• [PROBLEM TO WORK ON] Down to the final line, write out the data below exactly.

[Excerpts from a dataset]
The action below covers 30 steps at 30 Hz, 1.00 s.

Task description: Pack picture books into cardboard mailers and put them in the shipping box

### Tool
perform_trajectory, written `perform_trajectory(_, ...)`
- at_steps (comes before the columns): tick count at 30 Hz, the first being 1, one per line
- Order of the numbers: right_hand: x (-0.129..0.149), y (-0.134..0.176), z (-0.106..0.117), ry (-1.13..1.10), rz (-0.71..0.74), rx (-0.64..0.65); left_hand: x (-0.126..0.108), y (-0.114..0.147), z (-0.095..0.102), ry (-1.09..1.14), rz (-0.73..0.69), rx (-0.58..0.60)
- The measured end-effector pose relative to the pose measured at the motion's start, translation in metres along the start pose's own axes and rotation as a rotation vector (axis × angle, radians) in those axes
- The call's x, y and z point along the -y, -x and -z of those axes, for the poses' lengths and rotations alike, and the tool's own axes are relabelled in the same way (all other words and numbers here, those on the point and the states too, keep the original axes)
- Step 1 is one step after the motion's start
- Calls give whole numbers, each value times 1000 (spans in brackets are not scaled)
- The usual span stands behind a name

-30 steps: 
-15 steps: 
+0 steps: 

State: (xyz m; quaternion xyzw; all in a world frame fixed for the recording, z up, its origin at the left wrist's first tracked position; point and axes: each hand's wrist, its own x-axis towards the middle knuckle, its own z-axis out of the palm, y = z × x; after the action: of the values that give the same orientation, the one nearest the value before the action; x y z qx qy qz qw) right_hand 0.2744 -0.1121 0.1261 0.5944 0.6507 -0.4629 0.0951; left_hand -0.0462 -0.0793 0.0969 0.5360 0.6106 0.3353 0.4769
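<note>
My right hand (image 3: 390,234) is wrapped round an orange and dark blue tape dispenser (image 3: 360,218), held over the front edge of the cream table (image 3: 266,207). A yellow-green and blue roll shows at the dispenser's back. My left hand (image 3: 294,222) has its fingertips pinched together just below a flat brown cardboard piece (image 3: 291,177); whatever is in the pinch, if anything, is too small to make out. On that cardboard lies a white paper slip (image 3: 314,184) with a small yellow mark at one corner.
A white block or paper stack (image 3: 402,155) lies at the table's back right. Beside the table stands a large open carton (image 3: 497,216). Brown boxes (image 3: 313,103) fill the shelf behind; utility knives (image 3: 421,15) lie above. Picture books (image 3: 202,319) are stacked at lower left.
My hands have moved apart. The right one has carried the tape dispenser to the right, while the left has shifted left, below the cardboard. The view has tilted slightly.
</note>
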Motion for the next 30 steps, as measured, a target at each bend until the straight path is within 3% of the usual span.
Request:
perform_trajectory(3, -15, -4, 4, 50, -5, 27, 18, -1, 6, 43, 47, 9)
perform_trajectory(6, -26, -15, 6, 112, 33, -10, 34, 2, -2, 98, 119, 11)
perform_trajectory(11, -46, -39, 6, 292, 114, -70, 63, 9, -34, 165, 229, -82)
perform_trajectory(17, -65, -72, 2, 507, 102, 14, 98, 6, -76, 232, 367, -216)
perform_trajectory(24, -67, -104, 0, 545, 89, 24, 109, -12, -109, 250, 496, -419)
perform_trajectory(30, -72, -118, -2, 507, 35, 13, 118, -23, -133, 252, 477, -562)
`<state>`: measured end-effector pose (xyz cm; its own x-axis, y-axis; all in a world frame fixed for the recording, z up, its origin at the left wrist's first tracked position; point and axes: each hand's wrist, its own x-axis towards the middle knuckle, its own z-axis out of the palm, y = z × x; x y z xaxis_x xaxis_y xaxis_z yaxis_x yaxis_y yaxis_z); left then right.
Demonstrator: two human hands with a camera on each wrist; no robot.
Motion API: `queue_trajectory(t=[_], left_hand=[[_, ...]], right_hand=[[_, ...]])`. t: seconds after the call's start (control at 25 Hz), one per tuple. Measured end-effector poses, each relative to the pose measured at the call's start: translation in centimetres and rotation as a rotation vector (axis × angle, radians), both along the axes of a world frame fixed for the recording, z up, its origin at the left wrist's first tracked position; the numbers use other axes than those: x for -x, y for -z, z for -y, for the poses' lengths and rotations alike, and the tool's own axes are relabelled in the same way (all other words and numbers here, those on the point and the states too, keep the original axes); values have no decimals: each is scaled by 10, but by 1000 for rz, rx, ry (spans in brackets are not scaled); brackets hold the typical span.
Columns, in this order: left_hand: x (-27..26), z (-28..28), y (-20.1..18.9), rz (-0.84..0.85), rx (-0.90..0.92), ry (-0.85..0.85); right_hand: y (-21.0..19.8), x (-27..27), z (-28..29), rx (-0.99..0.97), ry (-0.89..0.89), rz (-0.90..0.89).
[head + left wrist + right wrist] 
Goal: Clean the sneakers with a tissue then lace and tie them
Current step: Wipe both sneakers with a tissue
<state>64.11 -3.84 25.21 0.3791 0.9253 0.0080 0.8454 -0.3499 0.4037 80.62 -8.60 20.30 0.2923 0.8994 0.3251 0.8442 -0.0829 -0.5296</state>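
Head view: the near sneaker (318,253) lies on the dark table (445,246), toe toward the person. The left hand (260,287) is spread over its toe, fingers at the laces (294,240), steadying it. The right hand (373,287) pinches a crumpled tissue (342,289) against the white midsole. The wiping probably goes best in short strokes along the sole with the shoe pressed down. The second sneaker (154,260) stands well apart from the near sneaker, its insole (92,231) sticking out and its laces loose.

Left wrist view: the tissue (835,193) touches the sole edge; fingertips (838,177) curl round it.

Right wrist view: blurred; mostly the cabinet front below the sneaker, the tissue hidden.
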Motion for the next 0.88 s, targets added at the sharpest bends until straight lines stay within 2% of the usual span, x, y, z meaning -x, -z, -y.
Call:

• [SOLUTION BELOW]
The action below covers 30 steps at 30 Hz, 1.00 s.

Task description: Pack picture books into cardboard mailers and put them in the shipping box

### Tool
perform_trajectory, written `perform_trajectory(_, ...)`
- at_steps (comes before the columns): tick count at 30 Hz, the first being 1, one per line
- Order of the numbers: right_hand: x (-0.129..0.149), y (-0.134..0.176), z (-0.106..0.117), ry (-1.13..1.10), rz (-0.71..0.74), rx (-0.64..0.65); left_hand: x (-0.126..0.108), y (-0.114..0.147), z (-0.095..0.102), ry (-1.09..1.14), rz (-0.73..0.69), rx (-0.58..0.60)
- The measured end-effector pose relative to the pose measured at the motion's start, translation in metres along the start pose's own axes and rotation as a rotation vector (axis × angle, radians) in those axes
- The call's x, y and z point along the -y, -x and -z of those axes, for the poses' lengths and rotations alike, and the tool's own axes are relabelled in the same way (all other words and numbers here, those on the point and the states too, keep the original axes)
- Step 1 is one step after the motion's start
- Calls give whole numbers, each value times 1000 (spans in brackets are not scaled)
- The usual span stands behind a name

-30 steps: 
-15 steps: 
+0 steps: 

State: (xyz m; quaternion xyzw; all in a world frame fixed for the recording, z up, its origin at the left wrist's first tracked position; point and axes: each hand's wrist, its own x-axis towards the middle knuckle, its own z-axis out of the palm, y = z × x; after the action: of the values that give the same orientation, the one nearest the value before the action; x y z qx qy qz qw) right_hand 0.2744 -0.1121 0.1261 0.5944 0.6507 -0.4629 0.0951; left_hand -0.0462 -0.0793 0.0969 0.5360 0.6106 0.3353 0.4769
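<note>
My right hand (image 3: 390,234) is wrapped round an orange and dark blue tape dispenser (image 3: 360,218), held over the front edge of the cream table (image 3: 266,207). A yellow-green and blue roll shows at the dispenser's back. My left hand (image 3: 294,222) has its fingertips pinched together just below a flat brown cardboard piece (image 3: 291,177); whatever is in the pinch, if anything, is too small to make out. On that cardboard lies a white paper slip (image 3: 314,184) with a small yellow mark at one corner.
A white block or paper stack (image 3: 402,155) lies at the table's back right. Beside the table stands a large open carton (image 3: 497,216). Brown boxes (image 3: 313,103) fill the shelf behind; utility knives (image 3: 421,15) lie above. Picture books (image 3: 202,319) are stacked at lower left.
My hands have moved apart. The right one has carried the tape dispenser to the right, while the left has shifted left, below the cardboard. The view has tilted slightly.
</note>
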Motion for the next 30 steps, as measured, a target at each bend until the straight path is within 3% of the usual span.
Request:
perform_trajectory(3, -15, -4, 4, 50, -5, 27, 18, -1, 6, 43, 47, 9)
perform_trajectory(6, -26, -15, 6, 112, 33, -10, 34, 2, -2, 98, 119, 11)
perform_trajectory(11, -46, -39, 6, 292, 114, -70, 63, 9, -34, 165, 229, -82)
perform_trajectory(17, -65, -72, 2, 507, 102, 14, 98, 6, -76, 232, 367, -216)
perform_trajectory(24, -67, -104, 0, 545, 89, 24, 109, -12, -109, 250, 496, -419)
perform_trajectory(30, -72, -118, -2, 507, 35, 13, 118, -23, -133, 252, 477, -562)
`<state>`: measured end-effector pose (xyz cm; its own x-axis, y-axis; all in a world frame fixed for the recording, z up, its origin at the left wrist's first tracked position; point and axes: each hand's wrist, its own x-axis towards the middle knuckle, its own z-axis out of the palm, y = z × x; x y z xaxis_x xaxis_y xaxis_z yaxis_x yaxis_y yaxis_z); left then right.
Demonstrator: two human hands with a camera on each wrist; no robot.
Motion API: `queue_trajectory(t=[_], left_hand=[[_, ...]], right_hand=[[_, ...]])`. t: seconds after the call's start (control at 25 Hz), one per tuple. Measured end-effector poses, each relative to the pose measured at the call's start: translation in centimetres and rotation as a rotation vector (axis × angle, radians), both along the axes of a world frame fixed for the recording, z up, its origin at the left wrist's first tracked position; the numbers use other axes than those: x for -x, y for -z, z for -y, for the poses' lengths and rotations alike, and the tool's own axes are relabelled in the same way (all other words and numbers here, those on the point and the states too, keep the original axes); values have no decimals: each is scaled by 10, but by 1000 for rz, rx, ry (spans in brackets are not scaled); brackets hold the typical span.
Columns, in this order: left_hand: x (-27..26), z (-28..28), y (-20.1..18.9), rz (-0.84..0.85), rx (-0.90..0.92), ry (-0.85..0.85); right_hand: y (-21.0..19.8), x (-27..27), z (-28..29), rx (-0.99..0.97), ry (-0.89..0.89), rz (-0.90..0.89).
[head + left wrist + right wrist] 
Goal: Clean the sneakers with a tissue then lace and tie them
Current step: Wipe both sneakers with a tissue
<state>64.11 -3.84 25.21 0.3791 0.9253 0.0080 0.8454 -0.3499 0.4037 80.62 -8.60 20.30 0.2923 0.8994 0.3251 0.8442 -0.0829 -0.5296</state>
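Head view: the near sneaker (318,253) lies on the dark table (445,246), toe toward the person. The left hand (260,287) is spread over its toe, fingers at the laces (294,240), steadying it. The right hand (373,287) pinches a crumpled tissue (342,289) against the white midsole. The wiping probably goes best in short strokes along the sole with the shoe pressed down. The second sneaker (154,260) stands well apart from the near sneaker, its insole (92,231) sticking out and its laces loose.

Left wrist view: the tissue (835,193) touches the sole edge; fingertips (838,177) curl round it.

Right wrist view: blurred; mostly the cabinet front below the sneaker, the tissue hidden.
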Motion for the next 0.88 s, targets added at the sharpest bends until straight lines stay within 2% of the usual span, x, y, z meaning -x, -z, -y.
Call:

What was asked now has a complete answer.